Taking the entries below, transcribe only the lines starting with the one with "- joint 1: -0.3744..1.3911" and going on through the one with "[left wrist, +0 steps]", exactly as written, without the pictures.

[Extracted records]

+ + + +

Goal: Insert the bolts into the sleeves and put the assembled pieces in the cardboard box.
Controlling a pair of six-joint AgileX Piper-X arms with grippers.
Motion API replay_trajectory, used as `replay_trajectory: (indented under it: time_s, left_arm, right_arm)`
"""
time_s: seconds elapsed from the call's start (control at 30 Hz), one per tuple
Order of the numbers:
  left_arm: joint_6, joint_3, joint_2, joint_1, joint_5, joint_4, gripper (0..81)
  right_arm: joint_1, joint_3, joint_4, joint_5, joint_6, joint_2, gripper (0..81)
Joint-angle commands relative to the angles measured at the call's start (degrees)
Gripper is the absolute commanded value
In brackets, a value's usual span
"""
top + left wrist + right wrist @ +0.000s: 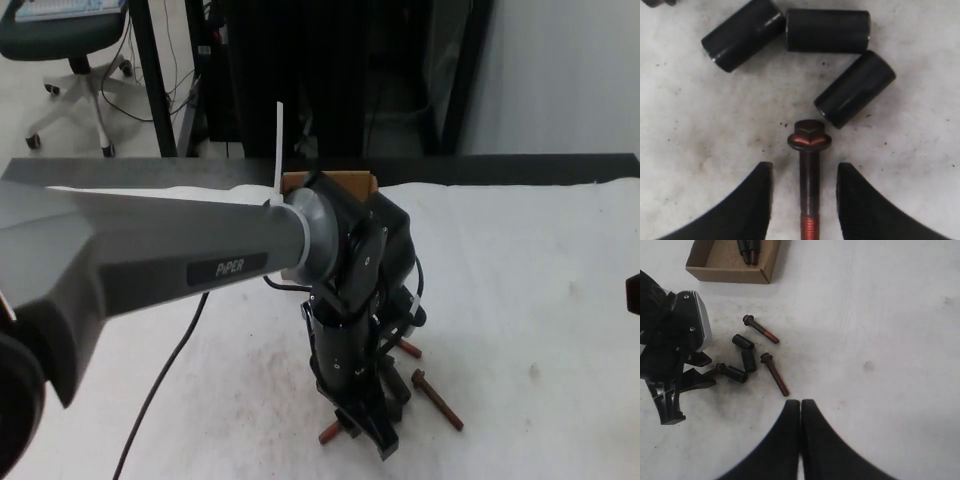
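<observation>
My left gripper (805,169) is open and hangs low over the counter (685,140). One bolt (809,142) lies between its two fingers (750,207), and the fingers do not touch it. Three black sleeves (827,31) lie close together just past the head of that bolt. My right gripper (800,407) is shut with nothing in it, up above the counter. Two more bolts (775,372) lie beside the sleeves. The cardboard box (340,182) sits by the far edge of the counter, and I see some dark pieces (747,251) inside it.
</observation>
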Motion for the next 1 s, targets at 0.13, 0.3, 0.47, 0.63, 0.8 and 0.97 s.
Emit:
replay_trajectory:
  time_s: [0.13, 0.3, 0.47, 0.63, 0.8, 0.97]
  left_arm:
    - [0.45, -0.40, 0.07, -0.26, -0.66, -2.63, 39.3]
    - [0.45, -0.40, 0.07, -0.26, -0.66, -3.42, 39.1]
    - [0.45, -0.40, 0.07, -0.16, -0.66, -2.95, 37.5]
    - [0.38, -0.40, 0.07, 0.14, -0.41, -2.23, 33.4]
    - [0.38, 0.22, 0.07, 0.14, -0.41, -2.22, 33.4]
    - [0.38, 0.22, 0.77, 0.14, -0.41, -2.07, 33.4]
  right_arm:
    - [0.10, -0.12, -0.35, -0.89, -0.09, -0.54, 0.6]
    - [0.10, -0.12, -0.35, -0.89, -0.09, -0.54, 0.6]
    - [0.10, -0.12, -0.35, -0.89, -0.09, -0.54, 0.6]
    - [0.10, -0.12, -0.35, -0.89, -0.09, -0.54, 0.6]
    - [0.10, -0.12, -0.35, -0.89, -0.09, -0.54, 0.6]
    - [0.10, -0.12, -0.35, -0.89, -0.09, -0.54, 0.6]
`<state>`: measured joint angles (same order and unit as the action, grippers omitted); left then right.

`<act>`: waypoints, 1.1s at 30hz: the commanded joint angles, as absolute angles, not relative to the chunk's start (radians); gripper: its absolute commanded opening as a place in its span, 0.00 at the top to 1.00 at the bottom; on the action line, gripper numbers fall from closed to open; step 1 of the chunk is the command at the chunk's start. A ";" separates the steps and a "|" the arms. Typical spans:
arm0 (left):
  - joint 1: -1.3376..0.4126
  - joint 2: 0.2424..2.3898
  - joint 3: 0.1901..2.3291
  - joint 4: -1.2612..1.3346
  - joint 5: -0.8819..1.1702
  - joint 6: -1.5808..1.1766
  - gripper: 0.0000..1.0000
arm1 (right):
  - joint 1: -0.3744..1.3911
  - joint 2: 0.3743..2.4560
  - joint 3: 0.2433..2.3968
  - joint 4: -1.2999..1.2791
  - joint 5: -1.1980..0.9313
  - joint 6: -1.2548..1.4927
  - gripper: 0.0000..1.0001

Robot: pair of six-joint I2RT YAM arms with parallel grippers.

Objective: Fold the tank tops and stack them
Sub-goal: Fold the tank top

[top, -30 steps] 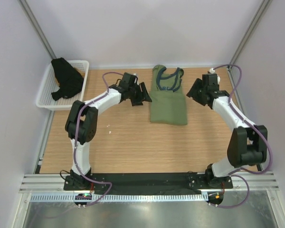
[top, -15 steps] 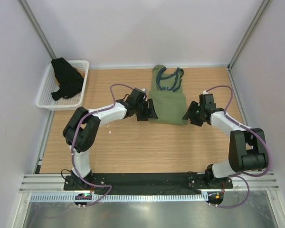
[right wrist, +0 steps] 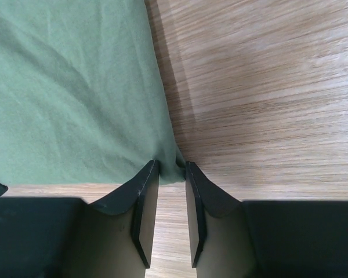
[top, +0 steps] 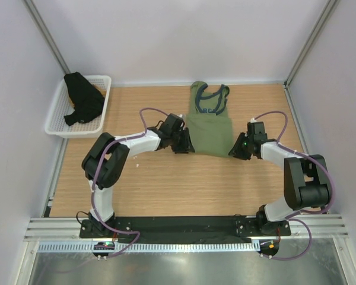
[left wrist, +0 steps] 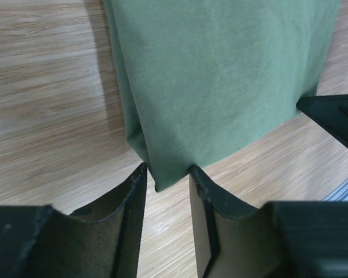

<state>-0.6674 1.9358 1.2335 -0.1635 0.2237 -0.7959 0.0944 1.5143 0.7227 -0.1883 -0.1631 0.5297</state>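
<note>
Olive green tank top (top: 209, 127): near hem corners are now straddled by left gripper (left wrist: 167, 176) and right gripper (right wrist: 169, 171), fingers apart, lowered from beside it; fold grasp is judged imminent.

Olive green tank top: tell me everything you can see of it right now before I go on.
The olive green tank top lies flat on the wooden table, neck toward the far wall, its sides apparently folded in to a narrow strip. It is soft knit cloth with navy neck and armhole trim and dark chest lettering. The left gripper straddles its near left hem corner and the right gripper its near right corner; both look narrowed around the cloth, though not clearly clamped.
</note>
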 commanded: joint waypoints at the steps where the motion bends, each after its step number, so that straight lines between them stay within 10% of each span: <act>1: -0.667 1.953 1.247 -0.124 0.212 -0.801 0.65 | 0.098 1.522 0.715 -0.137 -0.170 0.531 0.71; 5: -0.667 1.959 1.247 -0.144 0.155 -0.801 0.67 | 0.098 1.523 0.707 -0.129 -0.167 0.526 0.82; 10: -0.666 1.967 1.249 -0.175 0.158 -0.799 0.99 | 0.098 1.514 0.710 -0.147 -0.170 0.517 0.99; 33: -0.698 1.349 0.579 -0.089 0.161 -0.848 1.00 | 0.486 1.054 0.534 -0.495 -0.052 0.712 0.92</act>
<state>-0.6868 1.4437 0.6342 -0.0650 0.1837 -0.8398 0.4454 1.1049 0.5526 -0.4282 -0.1345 0.6411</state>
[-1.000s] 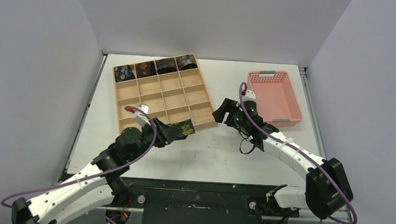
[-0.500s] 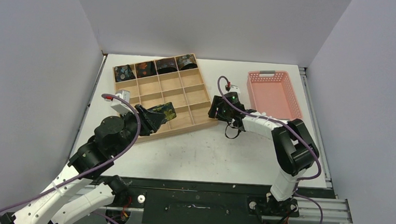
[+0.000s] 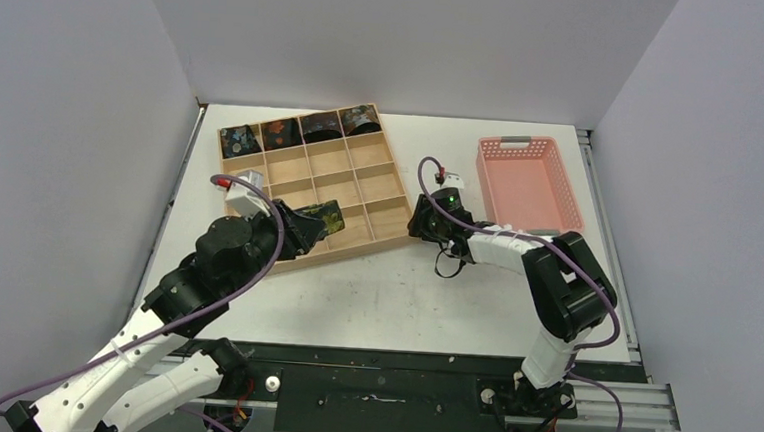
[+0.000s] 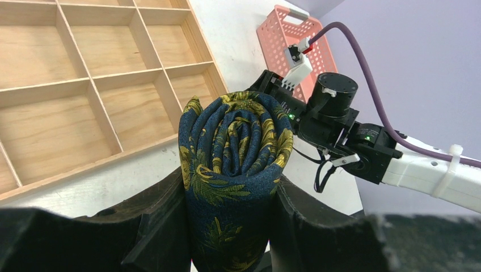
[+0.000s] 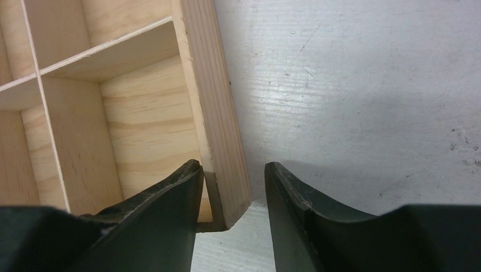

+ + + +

Exercise result =
  - joint 1: -0.3744..1.3911
  - joint 2: 0.3743..2.4560
  - joint 3: 0.2433..2.3968
  - joint 4: -1.2999..1.2791
  - joint 5: -1.1980..0.9313
  - joint 6: -1.2548..1.4927
  - gripper: 0.0000..1.0001

Robot: pair of six-joint I2RT YAM arms with parallel grippers.

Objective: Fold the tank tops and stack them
Sub-goal: Fold the tank top

[top, -30 steps] 
[top, -15 steps] 
[right wrist, +0 steps] 
[top, +0 steps] 
[left wrist, +0 steps] 

No other output belongs to this answer.